Items from a data source
========================================

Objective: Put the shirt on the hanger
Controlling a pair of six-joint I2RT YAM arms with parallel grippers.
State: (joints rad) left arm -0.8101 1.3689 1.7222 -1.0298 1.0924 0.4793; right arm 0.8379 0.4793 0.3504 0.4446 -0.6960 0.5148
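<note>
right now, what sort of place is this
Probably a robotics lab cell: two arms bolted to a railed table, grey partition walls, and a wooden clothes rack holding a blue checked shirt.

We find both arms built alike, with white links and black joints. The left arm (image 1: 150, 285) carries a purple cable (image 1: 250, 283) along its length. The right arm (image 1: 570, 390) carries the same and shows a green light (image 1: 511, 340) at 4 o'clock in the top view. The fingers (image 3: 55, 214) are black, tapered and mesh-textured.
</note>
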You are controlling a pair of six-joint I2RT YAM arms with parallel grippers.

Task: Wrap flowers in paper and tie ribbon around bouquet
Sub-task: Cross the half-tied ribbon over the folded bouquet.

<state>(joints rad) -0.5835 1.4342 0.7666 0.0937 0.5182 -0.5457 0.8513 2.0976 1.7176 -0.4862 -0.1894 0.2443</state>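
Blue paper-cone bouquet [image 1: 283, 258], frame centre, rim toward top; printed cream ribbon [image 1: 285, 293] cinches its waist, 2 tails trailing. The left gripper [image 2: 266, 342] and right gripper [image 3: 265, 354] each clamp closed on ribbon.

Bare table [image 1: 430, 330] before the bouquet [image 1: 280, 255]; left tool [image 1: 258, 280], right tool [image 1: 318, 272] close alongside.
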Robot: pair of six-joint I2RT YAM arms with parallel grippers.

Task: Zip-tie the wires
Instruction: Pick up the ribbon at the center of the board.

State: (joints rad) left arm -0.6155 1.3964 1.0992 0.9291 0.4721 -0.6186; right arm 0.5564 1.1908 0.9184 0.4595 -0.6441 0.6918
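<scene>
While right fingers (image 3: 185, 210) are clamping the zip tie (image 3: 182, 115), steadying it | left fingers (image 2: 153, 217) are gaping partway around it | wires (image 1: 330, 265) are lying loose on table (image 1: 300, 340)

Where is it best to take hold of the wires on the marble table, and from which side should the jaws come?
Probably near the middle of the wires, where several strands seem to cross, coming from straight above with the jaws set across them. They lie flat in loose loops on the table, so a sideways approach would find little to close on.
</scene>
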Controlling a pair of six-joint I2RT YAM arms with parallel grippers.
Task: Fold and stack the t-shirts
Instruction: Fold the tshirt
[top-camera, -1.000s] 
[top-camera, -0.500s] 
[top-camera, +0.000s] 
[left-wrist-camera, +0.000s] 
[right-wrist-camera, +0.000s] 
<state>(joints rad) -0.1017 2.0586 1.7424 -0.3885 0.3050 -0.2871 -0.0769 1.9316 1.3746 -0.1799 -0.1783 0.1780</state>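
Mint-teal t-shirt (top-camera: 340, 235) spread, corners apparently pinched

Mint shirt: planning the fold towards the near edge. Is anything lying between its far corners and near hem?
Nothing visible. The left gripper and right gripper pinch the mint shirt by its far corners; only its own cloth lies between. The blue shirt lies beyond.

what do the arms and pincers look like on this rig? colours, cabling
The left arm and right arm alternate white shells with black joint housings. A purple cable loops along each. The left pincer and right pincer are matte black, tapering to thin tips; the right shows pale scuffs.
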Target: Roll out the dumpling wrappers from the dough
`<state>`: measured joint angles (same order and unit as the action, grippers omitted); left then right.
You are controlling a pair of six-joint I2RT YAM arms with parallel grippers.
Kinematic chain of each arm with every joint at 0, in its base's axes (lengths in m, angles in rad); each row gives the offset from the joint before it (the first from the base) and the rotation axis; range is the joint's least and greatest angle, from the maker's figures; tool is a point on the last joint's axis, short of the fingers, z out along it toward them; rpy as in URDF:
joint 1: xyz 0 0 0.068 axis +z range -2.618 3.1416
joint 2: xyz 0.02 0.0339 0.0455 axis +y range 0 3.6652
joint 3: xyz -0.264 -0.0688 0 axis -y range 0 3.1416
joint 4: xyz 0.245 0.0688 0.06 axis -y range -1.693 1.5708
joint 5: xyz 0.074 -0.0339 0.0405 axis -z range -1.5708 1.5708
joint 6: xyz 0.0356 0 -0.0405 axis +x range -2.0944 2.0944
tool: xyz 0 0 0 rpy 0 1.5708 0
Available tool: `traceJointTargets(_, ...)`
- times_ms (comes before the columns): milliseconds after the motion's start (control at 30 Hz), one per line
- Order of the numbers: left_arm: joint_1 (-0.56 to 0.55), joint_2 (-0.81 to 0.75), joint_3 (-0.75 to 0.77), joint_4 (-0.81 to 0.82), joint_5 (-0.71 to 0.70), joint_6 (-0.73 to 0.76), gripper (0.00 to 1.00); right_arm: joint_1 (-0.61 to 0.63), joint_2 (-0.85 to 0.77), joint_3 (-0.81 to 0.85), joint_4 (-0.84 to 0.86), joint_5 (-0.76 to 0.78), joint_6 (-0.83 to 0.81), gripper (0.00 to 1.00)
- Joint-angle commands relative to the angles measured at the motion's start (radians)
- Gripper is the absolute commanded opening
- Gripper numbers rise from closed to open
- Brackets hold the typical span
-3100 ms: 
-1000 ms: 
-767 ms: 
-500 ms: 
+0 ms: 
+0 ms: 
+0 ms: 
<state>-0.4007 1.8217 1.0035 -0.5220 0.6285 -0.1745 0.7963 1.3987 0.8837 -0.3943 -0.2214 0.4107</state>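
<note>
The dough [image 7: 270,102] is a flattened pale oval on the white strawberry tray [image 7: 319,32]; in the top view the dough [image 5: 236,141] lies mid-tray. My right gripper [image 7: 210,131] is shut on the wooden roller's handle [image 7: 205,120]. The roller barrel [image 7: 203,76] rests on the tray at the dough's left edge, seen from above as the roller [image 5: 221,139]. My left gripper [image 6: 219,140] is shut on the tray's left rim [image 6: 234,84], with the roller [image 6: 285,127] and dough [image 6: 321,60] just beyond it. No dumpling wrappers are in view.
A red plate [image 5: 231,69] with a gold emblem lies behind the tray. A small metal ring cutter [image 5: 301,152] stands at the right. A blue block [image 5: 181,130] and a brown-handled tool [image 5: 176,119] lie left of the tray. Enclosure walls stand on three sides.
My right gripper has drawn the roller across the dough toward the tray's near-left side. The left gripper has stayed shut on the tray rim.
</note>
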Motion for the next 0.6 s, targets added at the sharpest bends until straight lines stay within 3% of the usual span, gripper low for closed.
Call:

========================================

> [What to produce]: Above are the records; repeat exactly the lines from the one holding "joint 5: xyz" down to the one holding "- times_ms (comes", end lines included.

> [Result of this task]:
joint 5: xyz 0.074 -0.0339 0.0405 axis -z range -1.5708 1.5708
joint 6: xyz 0.0356 0 -0.0405 axis +x range -2.0944 2.0944
tool: xyz 0 0 0 rpy 0 1.5708 0
Available tool: `traceJointTargets(_, ...)`
- times_ms (comes before the columns): milliseconds after the motion's start (control at 30 Hz), one per line

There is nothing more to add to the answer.